The lines to repeat are those below from the one containing "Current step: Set" down to the one containing "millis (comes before", both included; reproduce them exactly and nothing else.
________________________________________
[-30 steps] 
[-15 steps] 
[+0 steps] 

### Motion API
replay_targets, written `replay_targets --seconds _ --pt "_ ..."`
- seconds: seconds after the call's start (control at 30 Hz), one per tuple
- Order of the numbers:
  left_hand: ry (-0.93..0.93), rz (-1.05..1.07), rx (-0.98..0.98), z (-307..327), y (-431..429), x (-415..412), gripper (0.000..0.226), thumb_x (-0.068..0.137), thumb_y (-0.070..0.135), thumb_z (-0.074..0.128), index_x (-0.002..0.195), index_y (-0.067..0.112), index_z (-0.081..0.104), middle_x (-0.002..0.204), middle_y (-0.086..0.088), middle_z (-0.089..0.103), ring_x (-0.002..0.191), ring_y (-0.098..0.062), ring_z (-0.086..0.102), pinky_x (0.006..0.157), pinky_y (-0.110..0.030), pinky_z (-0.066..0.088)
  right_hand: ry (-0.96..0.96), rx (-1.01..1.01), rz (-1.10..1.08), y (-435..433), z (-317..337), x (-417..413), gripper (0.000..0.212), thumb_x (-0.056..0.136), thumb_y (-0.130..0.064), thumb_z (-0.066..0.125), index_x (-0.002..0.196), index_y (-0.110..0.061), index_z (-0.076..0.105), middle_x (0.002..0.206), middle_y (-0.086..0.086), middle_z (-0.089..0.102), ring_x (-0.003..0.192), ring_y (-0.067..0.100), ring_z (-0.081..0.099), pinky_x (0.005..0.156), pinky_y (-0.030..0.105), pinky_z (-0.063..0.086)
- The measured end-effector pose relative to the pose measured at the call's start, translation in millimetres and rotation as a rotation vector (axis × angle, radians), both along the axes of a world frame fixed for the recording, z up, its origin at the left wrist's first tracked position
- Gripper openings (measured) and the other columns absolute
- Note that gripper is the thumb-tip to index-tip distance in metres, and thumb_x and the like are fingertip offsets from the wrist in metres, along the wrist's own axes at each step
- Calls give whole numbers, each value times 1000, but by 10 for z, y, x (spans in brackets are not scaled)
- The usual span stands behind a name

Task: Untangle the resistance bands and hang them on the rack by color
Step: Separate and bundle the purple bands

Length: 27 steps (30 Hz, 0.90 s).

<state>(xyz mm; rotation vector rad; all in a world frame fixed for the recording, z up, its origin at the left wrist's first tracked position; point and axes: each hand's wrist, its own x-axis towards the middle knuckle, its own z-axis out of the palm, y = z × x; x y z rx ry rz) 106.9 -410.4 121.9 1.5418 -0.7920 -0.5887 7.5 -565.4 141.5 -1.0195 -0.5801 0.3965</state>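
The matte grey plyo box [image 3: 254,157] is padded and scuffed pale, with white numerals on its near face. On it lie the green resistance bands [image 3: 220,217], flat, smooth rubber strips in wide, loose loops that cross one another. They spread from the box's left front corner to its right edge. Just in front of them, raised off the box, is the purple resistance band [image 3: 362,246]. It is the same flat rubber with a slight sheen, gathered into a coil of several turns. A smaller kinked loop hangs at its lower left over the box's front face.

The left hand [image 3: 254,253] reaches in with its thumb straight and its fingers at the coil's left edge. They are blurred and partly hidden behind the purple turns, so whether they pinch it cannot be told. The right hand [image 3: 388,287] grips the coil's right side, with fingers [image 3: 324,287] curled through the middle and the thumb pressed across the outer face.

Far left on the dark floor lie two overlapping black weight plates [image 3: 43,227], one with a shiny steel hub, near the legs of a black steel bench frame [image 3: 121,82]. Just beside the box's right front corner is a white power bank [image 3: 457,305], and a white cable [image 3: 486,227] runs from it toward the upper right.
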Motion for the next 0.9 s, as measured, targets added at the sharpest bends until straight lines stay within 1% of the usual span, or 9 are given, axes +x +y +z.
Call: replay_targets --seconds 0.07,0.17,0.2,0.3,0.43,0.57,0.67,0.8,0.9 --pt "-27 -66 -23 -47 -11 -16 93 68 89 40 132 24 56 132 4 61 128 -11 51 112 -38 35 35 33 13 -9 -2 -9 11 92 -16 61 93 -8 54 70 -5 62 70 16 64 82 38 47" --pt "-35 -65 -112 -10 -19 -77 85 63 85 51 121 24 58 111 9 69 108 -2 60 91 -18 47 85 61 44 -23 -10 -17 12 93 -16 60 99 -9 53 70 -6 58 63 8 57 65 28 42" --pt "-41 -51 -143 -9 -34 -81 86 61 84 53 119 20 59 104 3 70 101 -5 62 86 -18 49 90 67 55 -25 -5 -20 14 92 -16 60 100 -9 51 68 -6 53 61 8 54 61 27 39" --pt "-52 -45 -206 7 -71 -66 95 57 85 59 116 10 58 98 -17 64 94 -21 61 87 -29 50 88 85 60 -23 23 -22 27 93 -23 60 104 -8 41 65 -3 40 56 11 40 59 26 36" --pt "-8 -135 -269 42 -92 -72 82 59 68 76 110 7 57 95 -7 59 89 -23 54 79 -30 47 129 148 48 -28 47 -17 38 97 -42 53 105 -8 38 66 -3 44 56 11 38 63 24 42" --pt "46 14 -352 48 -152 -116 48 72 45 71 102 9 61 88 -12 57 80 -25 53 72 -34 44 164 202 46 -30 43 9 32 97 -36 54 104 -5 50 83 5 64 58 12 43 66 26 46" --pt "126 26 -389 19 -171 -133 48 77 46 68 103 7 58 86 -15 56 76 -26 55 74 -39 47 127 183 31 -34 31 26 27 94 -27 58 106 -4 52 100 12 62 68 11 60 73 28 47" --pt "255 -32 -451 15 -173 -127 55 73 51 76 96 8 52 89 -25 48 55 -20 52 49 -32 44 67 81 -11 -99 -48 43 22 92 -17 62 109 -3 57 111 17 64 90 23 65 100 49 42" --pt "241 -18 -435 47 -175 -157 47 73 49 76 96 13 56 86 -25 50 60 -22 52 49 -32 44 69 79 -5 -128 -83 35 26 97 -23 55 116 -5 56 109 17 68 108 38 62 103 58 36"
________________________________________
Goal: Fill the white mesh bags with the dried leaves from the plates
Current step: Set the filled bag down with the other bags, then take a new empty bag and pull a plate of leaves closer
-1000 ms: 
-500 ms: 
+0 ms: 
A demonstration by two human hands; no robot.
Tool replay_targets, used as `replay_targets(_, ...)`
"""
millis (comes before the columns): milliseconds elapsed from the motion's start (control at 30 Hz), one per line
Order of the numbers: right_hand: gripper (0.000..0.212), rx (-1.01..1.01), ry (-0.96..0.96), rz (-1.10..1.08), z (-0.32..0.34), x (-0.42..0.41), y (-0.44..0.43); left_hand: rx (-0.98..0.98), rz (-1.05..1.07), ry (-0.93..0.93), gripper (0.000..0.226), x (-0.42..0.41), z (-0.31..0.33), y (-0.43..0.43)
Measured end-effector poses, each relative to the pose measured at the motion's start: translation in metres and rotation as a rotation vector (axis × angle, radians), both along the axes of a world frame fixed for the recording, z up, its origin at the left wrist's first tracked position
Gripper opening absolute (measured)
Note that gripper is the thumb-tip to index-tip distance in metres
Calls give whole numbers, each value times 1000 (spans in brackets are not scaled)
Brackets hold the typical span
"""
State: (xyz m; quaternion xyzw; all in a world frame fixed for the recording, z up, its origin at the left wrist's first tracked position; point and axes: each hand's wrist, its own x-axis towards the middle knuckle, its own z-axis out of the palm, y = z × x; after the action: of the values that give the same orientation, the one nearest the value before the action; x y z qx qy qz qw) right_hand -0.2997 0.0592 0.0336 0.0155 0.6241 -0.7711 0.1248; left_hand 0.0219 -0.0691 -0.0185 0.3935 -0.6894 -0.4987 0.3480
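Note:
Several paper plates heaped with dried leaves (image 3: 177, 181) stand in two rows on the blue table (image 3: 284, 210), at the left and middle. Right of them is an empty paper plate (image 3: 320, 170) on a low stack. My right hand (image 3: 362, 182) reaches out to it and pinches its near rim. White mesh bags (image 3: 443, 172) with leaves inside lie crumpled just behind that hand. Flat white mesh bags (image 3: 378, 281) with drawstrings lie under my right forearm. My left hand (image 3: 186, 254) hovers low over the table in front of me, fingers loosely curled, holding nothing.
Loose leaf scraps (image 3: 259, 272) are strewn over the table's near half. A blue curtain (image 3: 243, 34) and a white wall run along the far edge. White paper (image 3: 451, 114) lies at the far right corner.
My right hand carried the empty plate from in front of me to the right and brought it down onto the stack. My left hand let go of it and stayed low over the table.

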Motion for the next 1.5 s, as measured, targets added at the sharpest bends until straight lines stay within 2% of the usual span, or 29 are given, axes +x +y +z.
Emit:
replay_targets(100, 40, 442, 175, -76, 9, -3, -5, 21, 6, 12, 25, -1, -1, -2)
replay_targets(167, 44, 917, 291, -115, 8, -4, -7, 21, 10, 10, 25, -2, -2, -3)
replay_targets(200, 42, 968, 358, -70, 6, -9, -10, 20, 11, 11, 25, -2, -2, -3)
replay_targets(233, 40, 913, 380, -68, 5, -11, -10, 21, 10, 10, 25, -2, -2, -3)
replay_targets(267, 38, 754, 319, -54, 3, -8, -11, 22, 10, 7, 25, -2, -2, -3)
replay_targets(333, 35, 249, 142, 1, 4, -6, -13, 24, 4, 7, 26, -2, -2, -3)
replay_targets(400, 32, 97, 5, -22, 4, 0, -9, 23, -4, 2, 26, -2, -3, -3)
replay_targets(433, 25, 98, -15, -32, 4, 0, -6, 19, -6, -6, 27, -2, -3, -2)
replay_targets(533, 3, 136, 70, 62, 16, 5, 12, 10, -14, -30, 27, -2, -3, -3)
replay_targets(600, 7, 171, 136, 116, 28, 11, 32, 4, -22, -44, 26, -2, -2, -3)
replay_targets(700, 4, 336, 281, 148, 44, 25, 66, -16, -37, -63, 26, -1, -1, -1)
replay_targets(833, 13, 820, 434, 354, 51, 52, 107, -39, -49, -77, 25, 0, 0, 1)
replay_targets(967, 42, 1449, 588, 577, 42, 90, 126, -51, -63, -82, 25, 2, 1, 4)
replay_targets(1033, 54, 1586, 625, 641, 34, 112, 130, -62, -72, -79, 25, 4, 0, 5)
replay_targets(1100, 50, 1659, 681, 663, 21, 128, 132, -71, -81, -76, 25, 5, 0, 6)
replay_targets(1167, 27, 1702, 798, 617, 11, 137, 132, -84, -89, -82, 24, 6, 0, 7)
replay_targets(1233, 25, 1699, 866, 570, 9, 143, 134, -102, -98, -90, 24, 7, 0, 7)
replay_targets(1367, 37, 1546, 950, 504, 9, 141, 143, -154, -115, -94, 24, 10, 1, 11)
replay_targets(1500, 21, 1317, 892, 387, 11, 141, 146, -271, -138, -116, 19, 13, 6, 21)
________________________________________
→ Answer to the problem
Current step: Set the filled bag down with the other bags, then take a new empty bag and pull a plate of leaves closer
-1000 ms: 
-500 ms: 
+0 ms: 
A demonstration by two human hands; no robot.
Tool replay_targets, used as `replay_targets(_, ...)`
"""
millis (comes before the columns): milliseconds elapsed from the motion's start (control at 30 Hz), one per line

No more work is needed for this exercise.